* [Data for review]:
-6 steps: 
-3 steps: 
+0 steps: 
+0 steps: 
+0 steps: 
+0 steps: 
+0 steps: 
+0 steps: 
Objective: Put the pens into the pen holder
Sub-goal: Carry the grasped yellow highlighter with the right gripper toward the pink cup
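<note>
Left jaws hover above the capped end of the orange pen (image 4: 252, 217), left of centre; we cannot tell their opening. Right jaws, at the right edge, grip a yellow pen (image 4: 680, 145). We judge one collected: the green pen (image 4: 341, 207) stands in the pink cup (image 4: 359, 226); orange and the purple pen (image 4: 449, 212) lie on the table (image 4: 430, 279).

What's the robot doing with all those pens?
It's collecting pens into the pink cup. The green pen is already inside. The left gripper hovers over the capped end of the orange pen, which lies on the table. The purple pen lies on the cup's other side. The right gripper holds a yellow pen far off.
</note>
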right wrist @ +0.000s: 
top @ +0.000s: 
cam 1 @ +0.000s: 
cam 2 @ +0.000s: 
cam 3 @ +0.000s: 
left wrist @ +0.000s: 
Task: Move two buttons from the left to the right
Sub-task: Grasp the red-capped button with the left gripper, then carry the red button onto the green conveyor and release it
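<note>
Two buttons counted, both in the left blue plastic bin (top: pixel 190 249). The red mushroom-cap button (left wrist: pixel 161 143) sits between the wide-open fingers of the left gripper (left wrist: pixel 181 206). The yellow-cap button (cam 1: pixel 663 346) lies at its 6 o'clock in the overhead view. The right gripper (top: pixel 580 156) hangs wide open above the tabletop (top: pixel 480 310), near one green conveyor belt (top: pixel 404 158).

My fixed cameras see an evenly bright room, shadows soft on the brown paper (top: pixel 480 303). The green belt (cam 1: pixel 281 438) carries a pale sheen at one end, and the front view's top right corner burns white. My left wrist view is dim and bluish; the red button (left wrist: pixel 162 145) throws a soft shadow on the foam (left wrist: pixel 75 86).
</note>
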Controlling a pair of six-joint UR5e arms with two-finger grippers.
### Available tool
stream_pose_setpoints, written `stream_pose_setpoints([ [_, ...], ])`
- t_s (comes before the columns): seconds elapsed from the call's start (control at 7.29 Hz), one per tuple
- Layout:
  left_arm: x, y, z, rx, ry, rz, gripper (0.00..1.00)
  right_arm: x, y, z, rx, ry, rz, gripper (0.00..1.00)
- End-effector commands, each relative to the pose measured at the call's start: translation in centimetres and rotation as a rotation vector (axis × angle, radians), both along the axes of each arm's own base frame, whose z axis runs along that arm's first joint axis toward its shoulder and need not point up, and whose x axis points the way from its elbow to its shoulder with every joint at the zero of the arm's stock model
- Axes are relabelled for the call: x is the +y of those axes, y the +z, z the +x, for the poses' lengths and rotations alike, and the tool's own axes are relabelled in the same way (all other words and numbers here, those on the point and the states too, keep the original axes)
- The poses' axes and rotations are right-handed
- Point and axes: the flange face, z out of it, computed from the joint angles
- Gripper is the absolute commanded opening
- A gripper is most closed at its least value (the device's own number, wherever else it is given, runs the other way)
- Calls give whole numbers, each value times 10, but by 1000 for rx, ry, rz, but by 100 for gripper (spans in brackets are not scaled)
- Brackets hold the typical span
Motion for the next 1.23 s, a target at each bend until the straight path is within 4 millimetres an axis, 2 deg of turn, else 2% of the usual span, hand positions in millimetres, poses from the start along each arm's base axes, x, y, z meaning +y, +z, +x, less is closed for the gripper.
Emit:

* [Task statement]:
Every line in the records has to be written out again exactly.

* [Reply]:
-6 steps: 
-3 steps: 
+0 steps: 
+0 steps: 
+0 steps: 
+0 steps: 
+0 steps: 
+0 steps: 
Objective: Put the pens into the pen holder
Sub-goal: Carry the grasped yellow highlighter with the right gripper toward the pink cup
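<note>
Left jaws hover above the capped end of the orange pen (image 4: 252, 217), left of centre; we cannot tell their opening. Right jaws, at the right edge, grip a yellow pen (image 4: 680, 145). We judge one collected: the green pen (image 4: 341, 207) stands in the pink cup (image 4: 359, 226); orange and the purple pen (image 4: 449, 212) lie on the table (image 4: 430, 279).

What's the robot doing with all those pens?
It's collecting pens into the pink cup. The green pen is already inside. The left gripper hovers over the capped end of the orange pen, which lies on the table. The purple pen lies on the cup's other side. The right gripper holds a yellow pen far off.
</note>
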right wrist @ +0.000s: 
top @ +0.000s: 
cam 1 @ +0.000s: 
cam 2 @ +0.000s: 
cam 3 @ +0.000s: 
left wrist @ +0.000s: 
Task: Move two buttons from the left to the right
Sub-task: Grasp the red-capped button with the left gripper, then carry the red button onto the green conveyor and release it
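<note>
Two buttons counted, both in the left blue plastic bin (top: pixel 190 249). The red mushroom-cap button (left wrist: pixel 161 143) sits between the wide-open fingers of the left gripper (left wrist: pixel 181 206). The yellow-cap button (cam 1: pixel 663 346) lies at its 6 o'clock in the overhead view. The right gripper (top: pixel 580 156) hangs wide open above the tabletop (top: pixel 480 310), near one green conveyor belt (top: pixel 404 158).

My fixed cameras see an evenly bright room, shadows soft on the brown paper (top: pixel 480 303). The green belt (cam 1: pixel 281 438) carries a pale sheen at one end, and the front view's top right corner burns white. My left wrist view is dim and bluish; the red button (left wrist: pixel 162 145) throws a soft shadow on the foam (left wrist: pixel 75 86).
</note>
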Controlling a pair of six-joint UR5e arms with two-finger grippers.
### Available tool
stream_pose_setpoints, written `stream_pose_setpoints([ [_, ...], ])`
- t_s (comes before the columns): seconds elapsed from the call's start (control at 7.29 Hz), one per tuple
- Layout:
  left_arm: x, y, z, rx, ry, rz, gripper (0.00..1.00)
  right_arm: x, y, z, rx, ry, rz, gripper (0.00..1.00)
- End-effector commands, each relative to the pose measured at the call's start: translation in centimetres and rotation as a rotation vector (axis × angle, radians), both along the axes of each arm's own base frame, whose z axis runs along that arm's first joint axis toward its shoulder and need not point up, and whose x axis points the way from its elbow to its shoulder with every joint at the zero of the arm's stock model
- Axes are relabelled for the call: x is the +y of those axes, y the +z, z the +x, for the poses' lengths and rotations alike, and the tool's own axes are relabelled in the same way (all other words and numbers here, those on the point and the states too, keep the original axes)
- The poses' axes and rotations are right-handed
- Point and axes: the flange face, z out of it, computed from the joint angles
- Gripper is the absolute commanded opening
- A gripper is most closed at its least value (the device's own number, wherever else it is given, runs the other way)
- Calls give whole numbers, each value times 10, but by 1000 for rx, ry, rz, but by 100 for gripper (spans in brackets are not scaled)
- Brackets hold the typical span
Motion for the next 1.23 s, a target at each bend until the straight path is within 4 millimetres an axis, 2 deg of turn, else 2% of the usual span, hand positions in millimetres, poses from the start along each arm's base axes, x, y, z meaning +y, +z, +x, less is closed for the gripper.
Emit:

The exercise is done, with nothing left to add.